Follow-up is recommended at the discretion of your doctor and depends on the severity of the injury and the progress you are making with medical treatment.

Most people do not require follow-up if their coccyx injury is improving with medical treatment.

People with chronic tailbone pain, for whom medical therapy has not worked, require more frequent follow-up and may be referred to other medical or surgical specialists.

Most tailbone injuries are accidental (such as slipping on ice) and therefore cannot be entirely avoided.

Wear proper protective padding when participating in contact sports that can potentially lead to coccyx injuries.
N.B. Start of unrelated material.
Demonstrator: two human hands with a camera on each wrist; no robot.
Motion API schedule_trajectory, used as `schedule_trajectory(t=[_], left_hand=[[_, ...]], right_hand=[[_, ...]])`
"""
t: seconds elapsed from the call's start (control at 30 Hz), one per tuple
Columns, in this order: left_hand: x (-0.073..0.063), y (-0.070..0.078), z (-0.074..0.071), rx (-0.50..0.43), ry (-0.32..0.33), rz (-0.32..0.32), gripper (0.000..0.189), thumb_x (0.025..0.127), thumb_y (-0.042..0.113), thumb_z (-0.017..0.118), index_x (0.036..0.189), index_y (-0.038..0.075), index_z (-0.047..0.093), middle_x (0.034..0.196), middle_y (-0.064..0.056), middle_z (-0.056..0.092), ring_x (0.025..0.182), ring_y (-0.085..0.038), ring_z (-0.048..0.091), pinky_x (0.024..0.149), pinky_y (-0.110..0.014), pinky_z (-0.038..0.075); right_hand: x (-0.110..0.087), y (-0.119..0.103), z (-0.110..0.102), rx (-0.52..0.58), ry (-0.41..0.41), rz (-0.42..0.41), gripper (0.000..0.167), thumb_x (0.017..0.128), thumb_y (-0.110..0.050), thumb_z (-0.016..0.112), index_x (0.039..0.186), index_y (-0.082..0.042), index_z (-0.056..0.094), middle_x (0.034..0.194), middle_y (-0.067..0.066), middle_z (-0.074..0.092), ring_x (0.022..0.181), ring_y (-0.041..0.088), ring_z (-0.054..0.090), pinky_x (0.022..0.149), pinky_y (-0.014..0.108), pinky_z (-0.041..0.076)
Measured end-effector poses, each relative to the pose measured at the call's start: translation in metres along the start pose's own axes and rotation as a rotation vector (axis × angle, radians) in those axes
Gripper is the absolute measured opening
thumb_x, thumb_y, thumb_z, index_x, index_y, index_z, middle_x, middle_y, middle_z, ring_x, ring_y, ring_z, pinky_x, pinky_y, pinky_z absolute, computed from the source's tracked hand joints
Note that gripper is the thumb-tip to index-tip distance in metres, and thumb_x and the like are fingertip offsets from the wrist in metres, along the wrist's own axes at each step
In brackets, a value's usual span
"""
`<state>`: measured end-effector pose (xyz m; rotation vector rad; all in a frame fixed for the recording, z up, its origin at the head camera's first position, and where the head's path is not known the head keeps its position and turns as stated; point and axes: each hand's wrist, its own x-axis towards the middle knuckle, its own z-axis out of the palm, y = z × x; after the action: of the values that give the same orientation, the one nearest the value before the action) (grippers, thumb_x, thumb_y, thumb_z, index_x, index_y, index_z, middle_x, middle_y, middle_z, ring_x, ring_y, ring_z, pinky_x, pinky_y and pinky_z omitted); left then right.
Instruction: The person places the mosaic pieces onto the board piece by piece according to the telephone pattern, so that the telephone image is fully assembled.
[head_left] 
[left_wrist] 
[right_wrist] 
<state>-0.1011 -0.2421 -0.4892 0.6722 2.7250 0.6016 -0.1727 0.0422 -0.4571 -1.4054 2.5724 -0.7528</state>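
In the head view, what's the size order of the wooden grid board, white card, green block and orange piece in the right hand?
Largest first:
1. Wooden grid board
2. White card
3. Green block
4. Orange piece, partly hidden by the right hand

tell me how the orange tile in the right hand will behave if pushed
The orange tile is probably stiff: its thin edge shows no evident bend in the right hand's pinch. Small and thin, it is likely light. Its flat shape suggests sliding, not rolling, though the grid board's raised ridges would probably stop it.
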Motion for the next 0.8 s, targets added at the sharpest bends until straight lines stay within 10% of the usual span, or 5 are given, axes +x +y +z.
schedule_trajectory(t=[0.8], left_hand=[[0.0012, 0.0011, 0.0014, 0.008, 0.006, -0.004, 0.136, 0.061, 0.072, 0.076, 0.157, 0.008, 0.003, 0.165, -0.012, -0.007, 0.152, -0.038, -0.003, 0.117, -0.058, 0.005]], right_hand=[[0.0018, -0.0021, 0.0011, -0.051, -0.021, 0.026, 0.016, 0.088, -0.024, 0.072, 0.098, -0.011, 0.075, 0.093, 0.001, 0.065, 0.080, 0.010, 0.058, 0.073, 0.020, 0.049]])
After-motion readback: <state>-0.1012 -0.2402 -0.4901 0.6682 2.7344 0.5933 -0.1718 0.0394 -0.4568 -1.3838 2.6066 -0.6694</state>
The prognosis for tailbone discomfort depends on many factors.

  • The original cause of the problem (whether from a fall or other trauma, tumor, or infection)
  • If traumatic, the severity of the injury (a bruise, fracture, or dislocation)
  • Your ability to comply with medical treatment
  • Your natural ability to recuperate and heal

The majority of cases of traumatic coccyx injury get better within several weeks of the injury with proper medical treatment.

A few people suffer from chronic discomfort despite proper medical treatment. This can be an extremely frustrating and debilitating problem.